Bring together all lines from the listing below that contain the string "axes".

[Given data]:
--------------------------------------------------
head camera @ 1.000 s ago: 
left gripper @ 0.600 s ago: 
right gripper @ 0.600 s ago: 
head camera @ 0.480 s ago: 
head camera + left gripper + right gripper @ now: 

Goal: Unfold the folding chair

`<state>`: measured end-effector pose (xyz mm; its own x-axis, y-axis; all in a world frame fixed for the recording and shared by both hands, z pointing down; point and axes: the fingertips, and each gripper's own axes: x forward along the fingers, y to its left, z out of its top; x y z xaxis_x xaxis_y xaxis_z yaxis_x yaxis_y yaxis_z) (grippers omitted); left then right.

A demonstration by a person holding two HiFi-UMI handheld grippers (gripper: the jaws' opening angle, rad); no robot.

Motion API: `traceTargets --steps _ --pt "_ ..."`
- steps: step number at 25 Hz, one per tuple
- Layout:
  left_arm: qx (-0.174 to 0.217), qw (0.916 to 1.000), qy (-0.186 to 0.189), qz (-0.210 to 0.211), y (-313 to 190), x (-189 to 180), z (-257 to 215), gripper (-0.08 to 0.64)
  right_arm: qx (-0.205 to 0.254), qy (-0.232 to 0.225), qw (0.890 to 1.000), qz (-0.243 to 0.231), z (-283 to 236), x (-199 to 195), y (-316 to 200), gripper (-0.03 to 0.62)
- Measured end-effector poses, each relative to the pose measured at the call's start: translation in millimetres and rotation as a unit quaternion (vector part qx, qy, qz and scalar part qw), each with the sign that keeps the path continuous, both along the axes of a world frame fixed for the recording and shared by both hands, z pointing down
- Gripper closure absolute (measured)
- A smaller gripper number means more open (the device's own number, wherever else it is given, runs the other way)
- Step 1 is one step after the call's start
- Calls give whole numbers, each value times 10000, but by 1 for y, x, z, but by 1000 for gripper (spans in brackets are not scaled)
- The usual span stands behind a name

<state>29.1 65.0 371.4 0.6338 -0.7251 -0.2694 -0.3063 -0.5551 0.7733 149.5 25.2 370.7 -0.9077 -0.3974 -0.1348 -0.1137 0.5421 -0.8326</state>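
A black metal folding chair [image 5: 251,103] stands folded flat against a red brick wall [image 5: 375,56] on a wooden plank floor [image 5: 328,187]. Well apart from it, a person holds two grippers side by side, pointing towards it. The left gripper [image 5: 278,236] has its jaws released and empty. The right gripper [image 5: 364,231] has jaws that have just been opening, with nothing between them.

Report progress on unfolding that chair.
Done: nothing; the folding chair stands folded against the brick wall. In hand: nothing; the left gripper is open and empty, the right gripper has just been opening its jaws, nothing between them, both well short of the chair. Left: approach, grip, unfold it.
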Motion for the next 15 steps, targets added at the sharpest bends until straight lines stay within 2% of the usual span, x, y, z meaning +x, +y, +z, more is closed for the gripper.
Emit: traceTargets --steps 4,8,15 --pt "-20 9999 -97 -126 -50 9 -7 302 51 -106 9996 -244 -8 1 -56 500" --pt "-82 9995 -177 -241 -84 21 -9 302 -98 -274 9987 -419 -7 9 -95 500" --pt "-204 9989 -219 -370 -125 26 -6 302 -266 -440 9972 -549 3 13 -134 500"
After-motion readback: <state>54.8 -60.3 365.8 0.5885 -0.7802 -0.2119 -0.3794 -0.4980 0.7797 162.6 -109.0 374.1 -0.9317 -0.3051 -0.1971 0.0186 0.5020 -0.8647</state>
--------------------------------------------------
[Exercise answer]:
`<state>`: measured end-effector pose (xyz mm; its own x-axis, y-axis; all in a world frame fixed for the recording and shared by both hands, z pointing down; point and axes: the fingertips, and each gripper's own axes: x forward along the fingers, y to its left, z out of its top; x y z xaxis_x xaxis_y xaxis_z yaxis_x yaxis_y yaxis_z) (grippers omitted); left then right.
- Measured end-effector poses, each relative to the pose measured at the call's start: translation in millimetres and rotation as a unit quaternion (vector part qx, qy, qz and scalar part qw), each with the sign that keeps the path continuous, both along the axes of a world frame fixed for the recording and shared by both hands, z pointing down

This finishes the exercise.